There are many situations when I am obligated to say over things that people have tried to do to you and there’s a specific mitzvah to do it. For instance, explains the Chafetz Chaim, let’s assume that I see that you’re going to enter into a business transaction or a shidduch or some involvement with a certain person. And I know for a fact that that person is inappropriate, will either damage you in this business dealing or is a bad shidduch. Or specifically let’s say I know the person steals. Then not only am I allowed to tell you, I’m obligated to tell you because there’s a full issur in the Torah לא תעמד על דם רעך, do not stand by and watch while your friend is damaged, whether it be physically, whether it be monetarily.

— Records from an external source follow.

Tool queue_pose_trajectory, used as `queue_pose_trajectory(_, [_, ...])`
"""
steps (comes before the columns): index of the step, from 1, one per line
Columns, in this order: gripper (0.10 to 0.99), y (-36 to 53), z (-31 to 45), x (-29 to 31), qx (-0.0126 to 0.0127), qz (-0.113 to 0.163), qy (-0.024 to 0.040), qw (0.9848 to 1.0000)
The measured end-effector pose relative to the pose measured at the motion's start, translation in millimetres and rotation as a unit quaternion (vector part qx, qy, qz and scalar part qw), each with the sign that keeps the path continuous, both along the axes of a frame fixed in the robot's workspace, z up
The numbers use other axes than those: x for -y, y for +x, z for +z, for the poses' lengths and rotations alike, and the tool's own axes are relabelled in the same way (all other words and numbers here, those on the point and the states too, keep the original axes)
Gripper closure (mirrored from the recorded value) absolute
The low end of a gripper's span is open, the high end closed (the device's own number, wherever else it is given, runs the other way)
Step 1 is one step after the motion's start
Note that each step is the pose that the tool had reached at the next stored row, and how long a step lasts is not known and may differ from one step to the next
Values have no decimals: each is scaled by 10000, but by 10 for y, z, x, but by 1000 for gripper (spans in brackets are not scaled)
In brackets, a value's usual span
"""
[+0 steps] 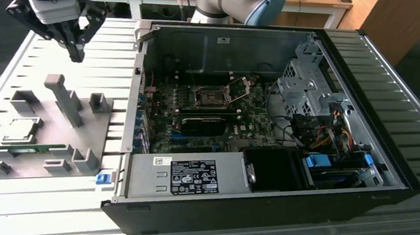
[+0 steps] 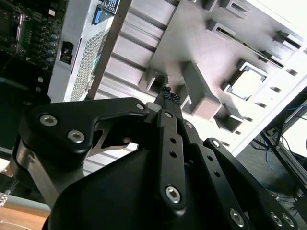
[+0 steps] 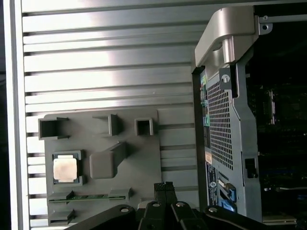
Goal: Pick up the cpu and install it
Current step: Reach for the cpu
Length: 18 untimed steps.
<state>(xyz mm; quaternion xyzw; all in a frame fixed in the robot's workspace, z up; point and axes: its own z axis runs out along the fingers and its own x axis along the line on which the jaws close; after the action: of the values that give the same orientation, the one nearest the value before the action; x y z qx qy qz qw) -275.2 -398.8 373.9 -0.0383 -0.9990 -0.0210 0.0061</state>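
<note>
The small flat square cpu with a shiny silver-grey metal top (image 1: 20, 129) lies face up in a shallow square pocket of the grey plastic fixture plate (image 1: 52, 135), which sits on the ribbed aluminium table (image 1: 19, 204) at the exterior view's left of the open black computer case (image 1: 263, 210). The black two-fingered hand (image 1: 76, 57) hangs above the far part of that plate, well apart from the cpu, with its fingers pressed together and nothing between them. The chip looks light, thin and stiff; its smooth lid would likely be slippery, and its hidden underside is probably delicate, so two opposite edges seem the safest hold, kept level. The pocket's rim sits close round it, and whether it leaves finger room cannot be told. A tall grey post (image 1: 65, 99) and several low blocks stand between the hand and the cpu, and a long narrow green memory stick (image 1: 26, 149) lies just beside the pocket. Inside the case, the dark square socket with a raised hinged metal frame (image 1: 211, 98) sits below high side walls, with cable bundles toward the exterior view's right.
</note>
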Motion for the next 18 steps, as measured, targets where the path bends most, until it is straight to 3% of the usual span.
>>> queue_pose_trajectory(18, [980, -124, -21, 0, -14, 0, 0, 10000])
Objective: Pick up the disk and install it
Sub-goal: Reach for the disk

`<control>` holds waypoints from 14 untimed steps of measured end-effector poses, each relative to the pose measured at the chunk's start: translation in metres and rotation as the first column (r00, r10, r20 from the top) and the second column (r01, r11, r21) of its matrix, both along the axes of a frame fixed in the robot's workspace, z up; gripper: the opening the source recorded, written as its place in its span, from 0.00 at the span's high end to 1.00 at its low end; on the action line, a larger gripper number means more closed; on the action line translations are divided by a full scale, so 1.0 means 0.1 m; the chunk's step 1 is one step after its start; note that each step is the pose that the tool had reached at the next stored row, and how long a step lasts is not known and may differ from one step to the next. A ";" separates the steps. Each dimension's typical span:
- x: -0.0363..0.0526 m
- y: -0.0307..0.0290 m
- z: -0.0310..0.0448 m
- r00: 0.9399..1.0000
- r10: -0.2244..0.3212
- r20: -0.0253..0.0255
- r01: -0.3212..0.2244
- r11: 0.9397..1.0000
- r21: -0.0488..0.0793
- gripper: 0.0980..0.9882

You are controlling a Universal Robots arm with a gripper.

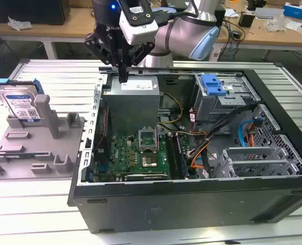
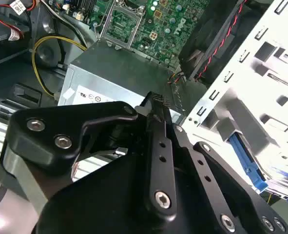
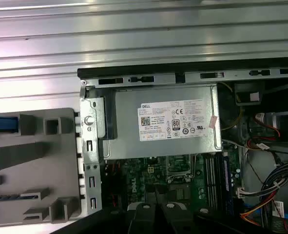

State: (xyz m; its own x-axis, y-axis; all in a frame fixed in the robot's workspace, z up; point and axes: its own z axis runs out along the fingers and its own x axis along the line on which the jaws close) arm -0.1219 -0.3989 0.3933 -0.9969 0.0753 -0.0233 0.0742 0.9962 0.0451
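Silver disk [image 1: 22, 104], exterior view: stood upright in the grey fixture [image 1: 38, 145] on the pale slatted surface [image 1: 53, 76], at nine o'clock of the open computer case [image 1: 191, 199], with its blue carrier around it.
Exterior view, pincer [image 1: 122, 76]: hung at the far edge of the case over the power supply [image 1: 133, 99], at about twelve o'clock of the motherboard [image 1: 135, 153]. Its fingers were pressed together with nothing between them, and it was well apart from the disk.
Exterior view, blue latch plate [image 1: 213, 84]: lay on the drive cage, at about two o'clock of the motherboard.
Second wrist view, pincer [image 2: 156, 100]: black fingers were closed and empty above the power supply [image 2: 109, 80], with the motherboard [image 2: 153, 24] beyond it.
First wrist view, pincer [image 3: 157, 208]: its tips met over the motherboard [image 3: 148, 175], near the labelled power supply [image 3: 165, 122]. The grey fixture [image 3: 36, 161] sat just beside the case wall.
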 end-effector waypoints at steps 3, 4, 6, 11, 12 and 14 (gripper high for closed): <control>0.000 0.000 0.000 1.000 0.000 0.000 0.000 1.000 0.000 0.99; -0.002 0.005 0.000 1.000 0.000 0.000 0.000 1.000 0.000 0.99; -0.004 0.005 0.001 1.000 0.000 0.000 0.000 1.000 -0.001 0.99; -0.221 0.087 -0.021 1.000 0.000 -0.001 0.000 1.000 -0.001 0.99; -0.259 0.115 -0.027 1.000 0.000 -0.001 0.000 1.000 -0.001 0.99; -0.434 0.268 -0.055 1.000 0.000 -0.001 0.000 1.000 -0.001 0.99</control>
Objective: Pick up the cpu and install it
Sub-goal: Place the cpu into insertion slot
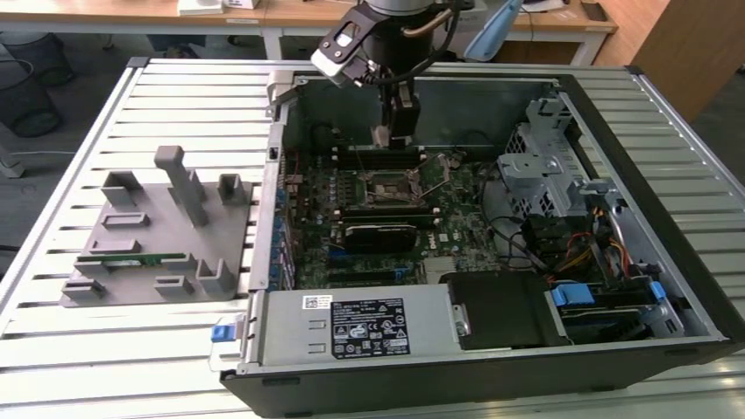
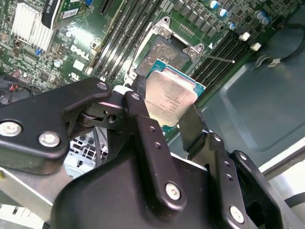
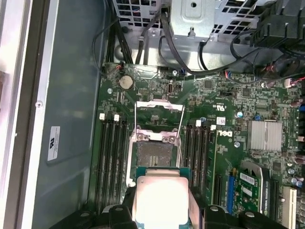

However, explains the Chafetz Chaim, for me to be allowed to tell you over these events, there are five criteria that have to be met. Number 1, I have to know for a fact that that which I’m telling you is in fact really wrong. Meaning to say, if I’m going to tell you don’t go into business dealings with Reuven because he’s a thief, I have to know for a fact that it’s true; I have to know factually that he really stole. Number 2, I can’t exaggerate. If I know that he stole once, I can’t say he stole 10 times. I have to tell what I know. Number 3, I have to be מתכוון לתועלת, my intentions have to be for the good. I have to have in mind helping the situation, preventing the harm. And I have to know that there will be a toeles, there will be something good that will come of it. Number 4, it has to be that there’s no other way for me to accomplish the same results without telling you the story. And Number 5, I have to know that what’s going to come out of this story, my telling, is not going to be worse than if this had been effectively known in beis din, had two witnesses come to beis din to tell this.
Now, each of these five particular tena’im, these five criteria, are required. And in the future sessions we’re going to go over them one by one.